EXERCISE BRIEF> Exactly the lines from the one containing "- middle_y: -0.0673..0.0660" through the final line of the listing are to be retyped, and nothing more.

EXCERPTED DATA>

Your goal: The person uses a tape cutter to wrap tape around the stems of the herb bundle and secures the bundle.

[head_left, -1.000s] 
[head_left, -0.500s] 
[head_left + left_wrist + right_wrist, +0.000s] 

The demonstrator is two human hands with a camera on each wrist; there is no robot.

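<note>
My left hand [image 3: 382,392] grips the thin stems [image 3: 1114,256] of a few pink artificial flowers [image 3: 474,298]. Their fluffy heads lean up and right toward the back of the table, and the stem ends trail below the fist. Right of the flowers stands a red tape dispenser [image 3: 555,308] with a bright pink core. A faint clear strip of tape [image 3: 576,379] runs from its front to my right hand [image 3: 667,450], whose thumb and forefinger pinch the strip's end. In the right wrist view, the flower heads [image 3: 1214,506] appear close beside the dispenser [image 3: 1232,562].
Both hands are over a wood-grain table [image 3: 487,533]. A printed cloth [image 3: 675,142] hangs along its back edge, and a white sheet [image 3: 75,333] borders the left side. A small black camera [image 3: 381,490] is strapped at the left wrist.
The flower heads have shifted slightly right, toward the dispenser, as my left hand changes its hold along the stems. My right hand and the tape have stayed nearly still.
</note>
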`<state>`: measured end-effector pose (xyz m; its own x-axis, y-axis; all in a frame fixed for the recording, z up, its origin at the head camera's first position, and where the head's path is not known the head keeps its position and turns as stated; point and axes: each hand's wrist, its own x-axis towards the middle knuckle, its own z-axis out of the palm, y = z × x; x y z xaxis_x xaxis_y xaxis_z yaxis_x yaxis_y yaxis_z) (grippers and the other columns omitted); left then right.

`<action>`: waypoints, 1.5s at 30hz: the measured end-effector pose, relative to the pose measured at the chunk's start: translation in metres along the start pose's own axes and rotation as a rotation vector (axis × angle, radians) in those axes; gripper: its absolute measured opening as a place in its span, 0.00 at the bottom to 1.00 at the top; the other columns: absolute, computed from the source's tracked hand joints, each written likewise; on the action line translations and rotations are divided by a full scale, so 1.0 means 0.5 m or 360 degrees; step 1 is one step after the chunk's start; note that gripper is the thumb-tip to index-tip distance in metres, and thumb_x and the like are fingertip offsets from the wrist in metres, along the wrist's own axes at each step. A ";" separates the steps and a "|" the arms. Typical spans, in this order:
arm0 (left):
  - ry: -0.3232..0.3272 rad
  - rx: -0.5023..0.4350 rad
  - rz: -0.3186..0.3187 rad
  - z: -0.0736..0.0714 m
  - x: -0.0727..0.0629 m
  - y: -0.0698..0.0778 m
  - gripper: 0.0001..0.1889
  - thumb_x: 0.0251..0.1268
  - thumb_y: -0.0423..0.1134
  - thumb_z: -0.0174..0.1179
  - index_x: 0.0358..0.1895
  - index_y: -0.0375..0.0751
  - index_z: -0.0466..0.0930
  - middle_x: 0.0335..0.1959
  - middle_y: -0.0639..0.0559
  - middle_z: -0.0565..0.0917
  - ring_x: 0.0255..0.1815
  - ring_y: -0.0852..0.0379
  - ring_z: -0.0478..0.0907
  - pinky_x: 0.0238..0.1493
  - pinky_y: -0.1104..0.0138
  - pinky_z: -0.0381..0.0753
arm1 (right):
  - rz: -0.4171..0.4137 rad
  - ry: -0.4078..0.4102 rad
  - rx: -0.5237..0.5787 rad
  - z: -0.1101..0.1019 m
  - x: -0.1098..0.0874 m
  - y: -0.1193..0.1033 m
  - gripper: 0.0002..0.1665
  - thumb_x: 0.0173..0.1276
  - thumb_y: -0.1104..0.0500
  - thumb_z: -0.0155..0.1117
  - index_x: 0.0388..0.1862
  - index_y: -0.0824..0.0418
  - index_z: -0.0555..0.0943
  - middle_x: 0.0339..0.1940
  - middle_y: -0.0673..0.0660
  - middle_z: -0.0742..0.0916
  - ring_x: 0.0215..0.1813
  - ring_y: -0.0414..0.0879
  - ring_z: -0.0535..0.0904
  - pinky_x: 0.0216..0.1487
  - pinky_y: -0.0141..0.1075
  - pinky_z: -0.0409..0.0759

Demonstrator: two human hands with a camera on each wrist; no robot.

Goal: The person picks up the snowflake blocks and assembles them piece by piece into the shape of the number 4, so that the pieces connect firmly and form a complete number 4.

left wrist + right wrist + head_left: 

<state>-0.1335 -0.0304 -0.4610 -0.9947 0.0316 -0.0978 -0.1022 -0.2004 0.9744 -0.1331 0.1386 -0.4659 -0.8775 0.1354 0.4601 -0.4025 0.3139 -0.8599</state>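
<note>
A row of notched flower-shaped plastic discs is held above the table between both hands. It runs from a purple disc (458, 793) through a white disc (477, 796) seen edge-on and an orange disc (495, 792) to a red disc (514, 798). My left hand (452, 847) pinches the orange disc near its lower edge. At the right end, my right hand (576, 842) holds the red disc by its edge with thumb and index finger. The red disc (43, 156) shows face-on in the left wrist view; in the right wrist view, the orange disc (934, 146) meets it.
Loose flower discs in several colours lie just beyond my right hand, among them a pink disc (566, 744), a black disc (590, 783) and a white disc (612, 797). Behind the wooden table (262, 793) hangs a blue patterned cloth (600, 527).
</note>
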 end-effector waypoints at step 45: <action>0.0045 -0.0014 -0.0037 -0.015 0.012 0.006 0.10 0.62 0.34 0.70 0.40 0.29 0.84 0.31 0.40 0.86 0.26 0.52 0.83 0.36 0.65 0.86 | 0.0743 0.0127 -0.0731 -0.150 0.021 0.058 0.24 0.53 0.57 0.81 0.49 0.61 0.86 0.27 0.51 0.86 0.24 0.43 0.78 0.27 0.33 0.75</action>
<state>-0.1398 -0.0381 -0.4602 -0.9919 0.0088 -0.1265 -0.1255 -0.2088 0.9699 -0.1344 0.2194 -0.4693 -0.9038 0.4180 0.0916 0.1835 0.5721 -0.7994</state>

RESPONSE TO THE TASK>
  - middle_y: -0.0673..0.0660
  - middle_z: -0.0742..0.0916
  - ring_x: 0.0215..0.1813
  - ring_y: -0.0414..0.0879
  - ring_z: -0.0535..0.0904
  - pinky_x: 0.0216..0.1487
  - pinky_y: -0.0141..0.1075
  - pinky_z: -0.0409..0.0759

Demonstrator: two human hands with a camera on each wrist; no robot.

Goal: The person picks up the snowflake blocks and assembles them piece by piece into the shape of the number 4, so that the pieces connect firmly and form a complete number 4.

left wrist + right wrist + head_left: 

<state>-0.1335 -0.0304 -0.4610 -0.9947 0.0316 -0.0978 -0.1022 -0.2004 0.9744 -0.1331 0.1386 -0.4659 -0.8775 0.1354 0.4601 -0.4025 0.3139 -0.8599</state>
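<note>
A row of notched flower-shaped plastic discs is held above the table between both hands. It runs from a purple disc (458, 793) through a white disc (477, 796) seen edge-on and an orange disc (495, 792) to a red disc (514, 798). My left hand (452, 847) pinches the orange disc near its lower edge. At the right end, my right hand (576, 842) holds the red disc by its edge with thumb and index finger. The red disc (43, 156) shows face-on in the left wrist view; in the right wrist view, the orange disc (934, 146) meets it.
Loose flower discs in several colours lie just beyond my right hand, among them a pink disc (566, 744), a black disc (590, 783) and a white disc (612, 797). Behind the wooden table (262, 793) hangs a blue patterned cloth (600, 527).
</note>
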 end-effector waypoints at step 45: <action>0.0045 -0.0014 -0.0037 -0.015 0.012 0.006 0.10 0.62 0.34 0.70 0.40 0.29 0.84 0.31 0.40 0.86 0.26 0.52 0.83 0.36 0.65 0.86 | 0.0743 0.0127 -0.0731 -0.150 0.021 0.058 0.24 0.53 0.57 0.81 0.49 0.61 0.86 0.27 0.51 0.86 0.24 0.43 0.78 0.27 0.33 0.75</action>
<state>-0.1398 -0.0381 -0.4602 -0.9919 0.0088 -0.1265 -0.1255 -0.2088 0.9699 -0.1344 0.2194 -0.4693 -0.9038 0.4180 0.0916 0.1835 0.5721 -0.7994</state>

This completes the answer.